Your objective | Repeat exactly, and only, the lines from the one containing "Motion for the" through the last line of the data below.

The data |
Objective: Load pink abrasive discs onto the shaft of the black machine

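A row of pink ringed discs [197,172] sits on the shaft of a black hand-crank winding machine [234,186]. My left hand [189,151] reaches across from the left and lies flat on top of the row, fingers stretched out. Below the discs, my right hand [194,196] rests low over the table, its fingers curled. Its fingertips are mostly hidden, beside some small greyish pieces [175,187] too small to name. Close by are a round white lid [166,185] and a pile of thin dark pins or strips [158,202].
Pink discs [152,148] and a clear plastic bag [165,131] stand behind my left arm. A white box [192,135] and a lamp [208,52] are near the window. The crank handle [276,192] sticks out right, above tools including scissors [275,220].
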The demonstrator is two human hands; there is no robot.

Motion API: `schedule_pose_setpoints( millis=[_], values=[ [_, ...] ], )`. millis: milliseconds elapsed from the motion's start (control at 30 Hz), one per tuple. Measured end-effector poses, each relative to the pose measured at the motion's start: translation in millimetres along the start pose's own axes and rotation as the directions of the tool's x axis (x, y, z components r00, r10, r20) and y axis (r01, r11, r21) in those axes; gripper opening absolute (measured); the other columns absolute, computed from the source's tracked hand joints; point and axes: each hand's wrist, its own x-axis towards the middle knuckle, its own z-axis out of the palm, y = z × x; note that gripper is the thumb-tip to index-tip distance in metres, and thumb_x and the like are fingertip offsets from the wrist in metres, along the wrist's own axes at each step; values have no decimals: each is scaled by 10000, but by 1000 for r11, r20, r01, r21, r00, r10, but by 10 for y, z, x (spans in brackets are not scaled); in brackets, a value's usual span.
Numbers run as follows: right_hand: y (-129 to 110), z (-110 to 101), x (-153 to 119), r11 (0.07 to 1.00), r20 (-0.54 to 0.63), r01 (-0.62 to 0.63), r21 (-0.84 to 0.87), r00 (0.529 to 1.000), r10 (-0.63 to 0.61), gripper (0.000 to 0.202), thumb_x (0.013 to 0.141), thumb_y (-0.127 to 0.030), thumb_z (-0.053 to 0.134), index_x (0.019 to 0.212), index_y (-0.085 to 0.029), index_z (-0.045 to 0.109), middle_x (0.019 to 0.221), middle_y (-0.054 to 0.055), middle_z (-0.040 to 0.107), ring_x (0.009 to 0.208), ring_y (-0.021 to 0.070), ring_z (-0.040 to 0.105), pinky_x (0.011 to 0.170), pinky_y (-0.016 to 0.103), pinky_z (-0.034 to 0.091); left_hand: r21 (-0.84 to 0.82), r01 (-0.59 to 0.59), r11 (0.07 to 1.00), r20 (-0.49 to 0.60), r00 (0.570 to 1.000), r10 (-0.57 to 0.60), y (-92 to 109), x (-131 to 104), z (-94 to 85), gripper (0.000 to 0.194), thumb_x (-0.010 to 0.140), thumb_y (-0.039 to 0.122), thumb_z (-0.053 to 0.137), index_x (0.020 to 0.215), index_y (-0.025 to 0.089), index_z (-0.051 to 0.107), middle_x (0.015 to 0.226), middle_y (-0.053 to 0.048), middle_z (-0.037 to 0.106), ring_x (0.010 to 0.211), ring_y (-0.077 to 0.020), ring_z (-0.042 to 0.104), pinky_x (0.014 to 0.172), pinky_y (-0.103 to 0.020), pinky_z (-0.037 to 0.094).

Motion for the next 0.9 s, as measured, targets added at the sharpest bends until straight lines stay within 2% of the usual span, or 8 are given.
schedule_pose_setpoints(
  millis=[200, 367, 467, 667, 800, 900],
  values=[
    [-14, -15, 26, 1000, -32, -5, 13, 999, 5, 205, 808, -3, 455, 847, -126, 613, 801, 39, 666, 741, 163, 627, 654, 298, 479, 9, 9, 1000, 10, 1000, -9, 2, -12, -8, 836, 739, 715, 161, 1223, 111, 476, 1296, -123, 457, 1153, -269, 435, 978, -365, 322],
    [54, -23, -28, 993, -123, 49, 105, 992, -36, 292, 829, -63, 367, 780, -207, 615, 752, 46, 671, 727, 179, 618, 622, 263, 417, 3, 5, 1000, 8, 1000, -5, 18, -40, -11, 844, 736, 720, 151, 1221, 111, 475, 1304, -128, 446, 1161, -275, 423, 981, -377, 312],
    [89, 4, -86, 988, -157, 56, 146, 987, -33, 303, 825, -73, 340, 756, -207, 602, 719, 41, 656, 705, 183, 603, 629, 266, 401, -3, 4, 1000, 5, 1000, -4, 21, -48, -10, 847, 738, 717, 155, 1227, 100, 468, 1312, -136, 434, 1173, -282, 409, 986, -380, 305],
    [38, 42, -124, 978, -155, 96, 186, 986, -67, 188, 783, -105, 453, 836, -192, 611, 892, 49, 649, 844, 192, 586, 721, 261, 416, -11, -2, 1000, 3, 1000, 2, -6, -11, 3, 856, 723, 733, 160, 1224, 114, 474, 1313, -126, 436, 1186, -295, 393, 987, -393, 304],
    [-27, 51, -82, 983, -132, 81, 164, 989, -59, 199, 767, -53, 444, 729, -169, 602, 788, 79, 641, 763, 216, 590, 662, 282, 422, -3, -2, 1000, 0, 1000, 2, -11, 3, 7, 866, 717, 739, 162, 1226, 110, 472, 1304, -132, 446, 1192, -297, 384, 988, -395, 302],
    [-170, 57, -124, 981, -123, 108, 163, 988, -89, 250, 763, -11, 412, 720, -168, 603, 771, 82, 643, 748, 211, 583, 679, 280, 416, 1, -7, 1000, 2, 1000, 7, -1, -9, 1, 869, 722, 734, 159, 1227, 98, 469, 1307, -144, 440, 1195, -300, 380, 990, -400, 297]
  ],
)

Finished exercise |
Motion for the next 0.9 s, as measured, targets added at the sharpest bends until straight lines stay within 2% of the usual span, or 8 are given.
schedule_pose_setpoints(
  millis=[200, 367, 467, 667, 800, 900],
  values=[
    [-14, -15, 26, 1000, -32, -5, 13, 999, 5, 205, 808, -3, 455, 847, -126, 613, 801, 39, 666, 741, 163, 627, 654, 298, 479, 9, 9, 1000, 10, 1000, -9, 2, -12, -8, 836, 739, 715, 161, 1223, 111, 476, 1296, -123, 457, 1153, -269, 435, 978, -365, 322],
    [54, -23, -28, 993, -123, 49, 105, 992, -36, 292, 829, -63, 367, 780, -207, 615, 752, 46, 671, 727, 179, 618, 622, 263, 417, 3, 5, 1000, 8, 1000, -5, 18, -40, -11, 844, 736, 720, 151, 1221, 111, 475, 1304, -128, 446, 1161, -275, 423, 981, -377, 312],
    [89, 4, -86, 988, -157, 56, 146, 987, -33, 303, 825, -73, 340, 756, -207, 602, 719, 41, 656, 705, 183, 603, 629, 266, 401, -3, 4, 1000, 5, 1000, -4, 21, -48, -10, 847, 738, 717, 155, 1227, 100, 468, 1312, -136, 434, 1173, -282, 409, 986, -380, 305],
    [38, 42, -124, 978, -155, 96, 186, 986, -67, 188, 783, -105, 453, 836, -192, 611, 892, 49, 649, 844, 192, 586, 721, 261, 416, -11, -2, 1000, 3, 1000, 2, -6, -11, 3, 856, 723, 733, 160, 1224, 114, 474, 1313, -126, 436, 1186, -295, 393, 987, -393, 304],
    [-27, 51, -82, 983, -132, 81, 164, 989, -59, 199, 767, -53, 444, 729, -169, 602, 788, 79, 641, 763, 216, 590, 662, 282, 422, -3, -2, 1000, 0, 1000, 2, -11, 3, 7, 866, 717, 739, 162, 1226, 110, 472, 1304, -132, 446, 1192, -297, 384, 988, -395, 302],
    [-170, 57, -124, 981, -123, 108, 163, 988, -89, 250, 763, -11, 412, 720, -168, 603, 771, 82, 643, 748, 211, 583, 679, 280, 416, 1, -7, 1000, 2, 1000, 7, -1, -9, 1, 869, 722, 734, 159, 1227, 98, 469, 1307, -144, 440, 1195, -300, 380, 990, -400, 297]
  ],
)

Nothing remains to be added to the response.